Iran agrees to a ceasefire, the State Department says
The US will keep both Israel and Iran in an agreed ceasefire, a State Department spokesperson said
At least eight Palestinians, most of them children, were killed, and more than dozens were injured in central Gaza when they went to collect water on July 13, local officials said they collected water on an Israeli strike where the military said they missed the target.
Israeli forces said the missiles had intended to attack Islamic jihadi extremists in the area, but malfunctions caused them to collapse “dozens of meters from the target.”
“The IDF regrets the harm to civilians who are not involved,” he said in a statement, adding that the case is under review.
Ahmed Abu Saifan, an emergency physician at Al-Awda Hospital, said the strike struck a water distribution point at the Nuseirat refugee camp, killing six children and injuring 17 people.
Water shortages in Gaza have deteriorated sharply in recent weeks, with fuel shortages closing desalination and sanitation facilities, relying on collection centres that can fill plastic containers.

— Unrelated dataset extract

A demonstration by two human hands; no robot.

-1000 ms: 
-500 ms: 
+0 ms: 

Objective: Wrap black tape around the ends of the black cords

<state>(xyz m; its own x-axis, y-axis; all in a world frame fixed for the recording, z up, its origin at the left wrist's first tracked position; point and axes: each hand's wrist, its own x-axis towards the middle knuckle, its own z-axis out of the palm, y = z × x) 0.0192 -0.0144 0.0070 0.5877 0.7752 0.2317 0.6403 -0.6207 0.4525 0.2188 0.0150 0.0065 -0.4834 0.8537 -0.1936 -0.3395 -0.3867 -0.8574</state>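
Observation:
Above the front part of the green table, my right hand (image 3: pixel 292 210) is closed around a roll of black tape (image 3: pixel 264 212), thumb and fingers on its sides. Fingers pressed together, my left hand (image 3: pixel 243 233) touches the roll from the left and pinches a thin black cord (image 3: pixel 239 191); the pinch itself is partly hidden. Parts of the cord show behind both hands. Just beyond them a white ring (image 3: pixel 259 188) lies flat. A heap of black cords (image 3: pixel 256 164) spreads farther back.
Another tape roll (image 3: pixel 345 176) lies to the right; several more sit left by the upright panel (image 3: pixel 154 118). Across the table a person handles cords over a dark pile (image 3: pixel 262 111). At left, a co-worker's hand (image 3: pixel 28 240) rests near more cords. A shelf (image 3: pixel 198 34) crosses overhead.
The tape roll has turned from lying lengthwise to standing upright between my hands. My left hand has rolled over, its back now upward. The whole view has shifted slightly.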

Hours later, 12 people were killed in Israel’s strike at a market in Gaza city, including a prominent hospital consultant, Palestinian media reported. Israeli forces did not immediately comment on the attack.
Gaza’s Health Ministry said more than 58,000 people have been killed since the start of the war between Israel and Hamas in October 2023, with 139 people added to the death toll over the past 24 hours.
Rather than distinguishing civilians from fighter jets in its tally, the ministry says more than half of those killed are women and children.
The discussion was stuck
Negotiations aimed at securing a ceasefire were divided into the scope of Israel’s final withdrawal from the Palestinian enclave, Palestinian and Israeli sources said over the weekend.
Indirect talks about the US proposal for a 60-day ceasefire is taking place in Doha, but the optimism that surfaced in the transaction last week has largely faded, with both sides denounced incompromising each other.
Israeli Prime Minister Benjamin Netanyahu said in a video posted on Telegram on Sunday that Israel will not retreat from its core demands — releasing all Gaza hostages, destroying Hamas, and Gaza will never again be a threat to Israel.
Netanyahu was scheduled to convene the ministers later on Sunday to discuss the ceasefire talks.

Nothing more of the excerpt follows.